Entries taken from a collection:
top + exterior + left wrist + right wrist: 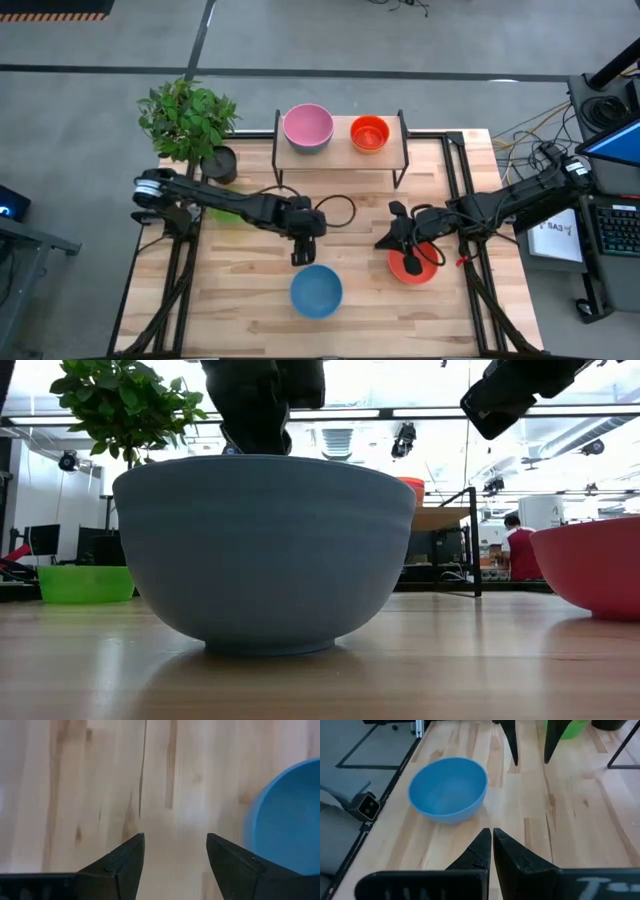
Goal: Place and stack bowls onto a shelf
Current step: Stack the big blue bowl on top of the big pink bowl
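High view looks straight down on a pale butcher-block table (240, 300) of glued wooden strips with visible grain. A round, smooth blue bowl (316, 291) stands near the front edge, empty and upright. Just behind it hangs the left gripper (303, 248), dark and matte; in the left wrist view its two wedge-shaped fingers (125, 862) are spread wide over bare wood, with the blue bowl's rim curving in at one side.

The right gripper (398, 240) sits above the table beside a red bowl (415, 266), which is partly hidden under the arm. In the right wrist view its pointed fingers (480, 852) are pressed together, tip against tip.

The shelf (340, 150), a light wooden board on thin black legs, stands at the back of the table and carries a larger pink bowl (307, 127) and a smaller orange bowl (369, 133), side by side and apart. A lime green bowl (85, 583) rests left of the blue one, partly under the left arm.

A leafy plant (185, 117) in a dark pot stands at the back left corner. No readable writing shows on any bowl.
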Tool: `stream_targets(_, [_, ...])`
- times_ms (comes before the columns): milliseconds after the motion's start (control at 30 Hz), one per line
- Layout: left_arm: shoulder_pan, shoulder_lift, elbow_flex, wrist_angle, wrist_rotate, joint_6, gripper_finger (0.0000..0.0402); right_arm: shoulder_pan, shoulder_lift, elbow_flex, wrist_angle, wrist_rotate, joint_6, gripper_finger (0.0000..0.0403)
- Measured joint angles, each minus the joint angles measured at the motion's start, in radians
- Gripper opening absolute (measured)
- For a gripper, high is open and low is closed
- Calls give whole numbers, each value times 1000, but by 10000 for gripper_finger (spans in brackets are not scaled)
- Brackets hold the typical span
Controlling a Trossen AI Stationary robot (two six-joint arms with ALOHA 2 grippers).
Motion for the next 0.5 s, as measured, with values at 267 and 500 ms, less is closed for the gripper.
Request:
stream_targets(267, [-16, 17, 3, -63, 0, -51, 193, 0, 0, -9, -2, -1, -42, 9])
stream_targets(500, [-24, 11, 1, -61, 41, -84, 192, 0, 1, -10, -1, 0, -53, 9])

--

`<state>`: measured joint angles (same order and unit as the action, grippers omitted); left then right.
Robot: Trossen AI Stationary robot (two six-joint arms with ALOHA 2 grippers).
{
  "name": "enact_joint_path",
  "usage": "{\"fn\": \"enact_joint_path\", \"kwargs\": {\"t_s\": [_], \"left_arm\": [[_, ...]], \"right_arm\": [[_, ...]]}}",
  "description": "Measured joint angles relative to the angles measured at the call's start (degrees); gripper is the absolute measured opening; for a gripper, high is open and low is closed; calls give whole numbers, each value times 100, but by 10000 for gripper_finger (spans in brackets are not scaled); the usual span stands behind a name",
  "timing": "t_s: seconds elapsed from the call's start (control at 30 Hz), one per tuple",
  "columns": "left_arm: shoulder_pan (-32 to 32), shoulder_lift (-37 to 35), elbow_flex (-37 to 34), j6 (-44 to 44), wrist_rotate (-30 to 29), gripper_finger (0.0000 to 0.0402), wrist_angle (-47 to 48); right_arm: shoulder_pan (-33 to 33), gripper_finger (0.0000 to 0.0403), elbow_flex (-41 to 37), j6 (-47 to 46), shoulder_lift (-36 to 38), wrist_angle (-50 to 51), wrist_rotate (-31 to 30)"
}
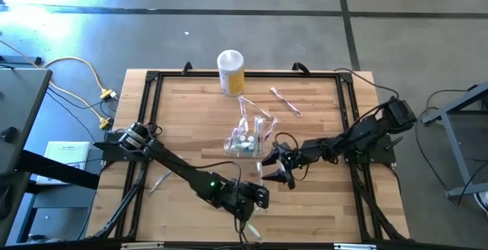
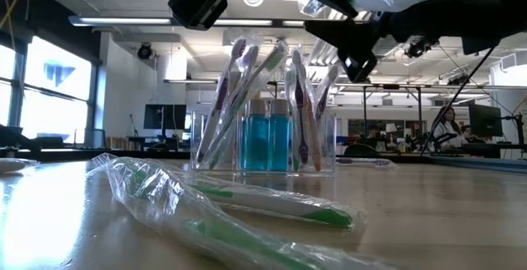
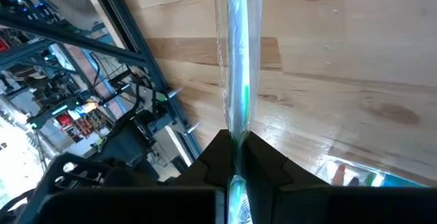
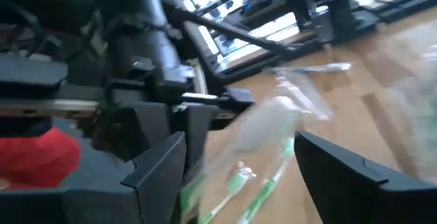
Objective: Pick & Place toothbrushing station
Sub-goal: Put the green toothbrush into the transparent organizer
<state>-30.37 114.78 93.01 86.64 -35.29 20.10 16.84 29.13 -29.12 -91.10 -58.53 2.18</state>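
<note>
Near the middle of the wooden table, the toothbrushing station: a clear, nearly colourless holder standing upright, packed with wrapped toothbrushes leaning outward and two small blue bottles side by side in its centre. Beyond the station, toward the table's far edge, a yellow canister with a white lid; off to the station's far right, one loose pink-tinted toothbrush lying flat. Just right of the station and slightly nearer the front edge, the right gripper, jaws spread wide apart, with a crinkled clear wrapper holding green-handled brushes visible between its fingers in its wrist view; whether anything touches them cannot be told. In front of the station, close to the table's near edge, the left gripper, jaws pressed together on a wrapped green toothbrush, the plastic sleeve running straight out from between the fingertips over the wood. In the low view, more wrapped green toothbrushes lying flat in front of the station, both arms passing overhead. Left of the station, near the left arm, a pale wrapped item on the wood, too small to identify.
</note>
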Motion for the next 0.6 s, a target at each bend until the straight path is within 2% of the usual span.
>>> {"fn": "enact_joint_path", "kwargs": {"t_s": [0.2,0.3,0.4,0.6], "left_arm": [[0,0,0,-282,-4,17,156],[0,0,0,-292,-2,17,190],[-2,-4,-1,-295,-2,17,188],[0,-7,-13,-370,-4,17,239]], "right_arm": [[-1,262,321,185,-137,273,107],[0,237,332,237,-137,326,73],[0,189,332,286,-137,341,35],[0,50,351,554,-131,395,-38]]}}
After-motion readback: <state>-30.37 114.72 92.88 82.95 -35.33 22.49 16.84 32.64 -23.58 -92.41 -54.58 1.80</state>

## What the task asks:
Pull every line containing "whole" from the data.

## Worked solution:
- Calls give whole numbers, each value times 1000, but by 10000 for gripper_finger (spans in brackets are not scaled)
  "description": "Measured joint angles relative to the angles measured at the call's start (degrees); gripper is the absolute measured opening; for a gripper, high is open and low is closed; calls give whole numbers, each value times 100, but by 10000 for gripper_finger (spans in brackets are not scaled); the usual span stands behind a name",

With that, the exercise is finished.